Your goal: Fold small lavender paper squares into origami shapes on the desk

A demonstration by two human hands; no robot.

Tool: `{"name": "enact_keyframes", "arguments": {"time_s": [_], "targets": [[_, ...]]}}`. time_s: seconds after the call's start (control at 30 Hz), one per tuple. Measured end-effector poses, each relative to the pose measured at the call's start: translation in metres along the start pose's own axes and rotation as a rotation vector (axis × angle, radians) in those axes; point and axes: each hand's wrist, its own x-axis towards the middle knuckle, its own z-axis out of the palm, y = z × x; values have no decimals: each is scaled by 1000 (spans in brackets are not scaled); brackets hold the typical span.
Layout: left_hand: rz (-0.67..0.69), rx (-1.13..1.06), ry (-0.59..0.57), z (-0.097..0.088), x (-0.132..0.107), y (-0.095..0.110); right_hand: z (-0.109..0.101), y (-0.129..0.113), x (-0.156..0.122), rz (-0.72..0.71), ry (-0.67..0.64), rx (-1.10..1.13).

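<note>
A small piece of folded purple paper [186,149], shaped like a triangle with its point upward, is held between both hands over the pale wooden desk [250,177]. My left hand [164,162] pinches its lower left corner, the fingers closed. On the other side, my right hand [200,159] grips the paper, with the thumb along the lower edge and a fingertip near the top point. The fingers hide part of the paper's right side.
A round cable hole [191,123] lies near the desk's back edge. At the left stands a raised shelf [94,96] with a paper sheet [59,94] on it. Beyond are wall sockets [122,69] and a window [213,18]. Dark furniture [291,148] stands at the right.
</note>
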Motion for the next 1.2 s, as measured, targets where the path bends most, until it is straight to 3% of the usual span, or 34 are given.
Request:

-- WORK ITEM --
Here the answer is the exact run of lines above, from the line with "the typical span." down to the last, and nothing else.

-- REPLY --
Tool: `{"name": "enact_keyframes", "arguments": {"time_s": [_], "targets": [[_, ...]]}}`. time_s: seconds after the call's start (control at 30 Hz), one per tuple. Measured end-effector poses, each relative to the pose measured at the call's start: translation in metres along the start pose's own axes and rotation as a rotation vector (axis × angle, radians) in those axes; point and axes: each hand's wrist, its own x-axis towards the middle knuckle, its own z-axis out of the palm, y = z × x; values have no decimals: each is scaled by 1000 (spans in brackets are not scaled); brackets hold the typical span.
Layout: left_hand: rz (-0.67..0.69), rx (-1.13..1.06), ry (-0.59..0.57), z (-0.097..0.088), x (-0.132..0.107), y (-0.095..0.110); right_hand: z (-0.109..0.101), y (-0.129..0.113), x (-0.156..0.122), rz (-0.72..0.71), ry (-0.67..0.64), rx (-1.10..1.13).

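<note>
A small piece of folded purple paper [186,149], shaped like a triangle with its point upward, is held between both hands over the pale wooden desk [250,177]. My left hand [164,162] pinches its lower left corner, the fingers closed. On the other side, my right hand [200,159] grips the paper, with the thumb along the lower edge and a fingertip near the top point. The fingers hide part of the paper's right side.
A round cable hole [191,123] lies near the desk's back edge. At the left stands a raised shelf [94,96] with a paper sheet [59,94] on it. Beyond are wall sockets [122,69] and a window [213,18]. Dark furniture [291,148] stands at the right.
</note>
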Motion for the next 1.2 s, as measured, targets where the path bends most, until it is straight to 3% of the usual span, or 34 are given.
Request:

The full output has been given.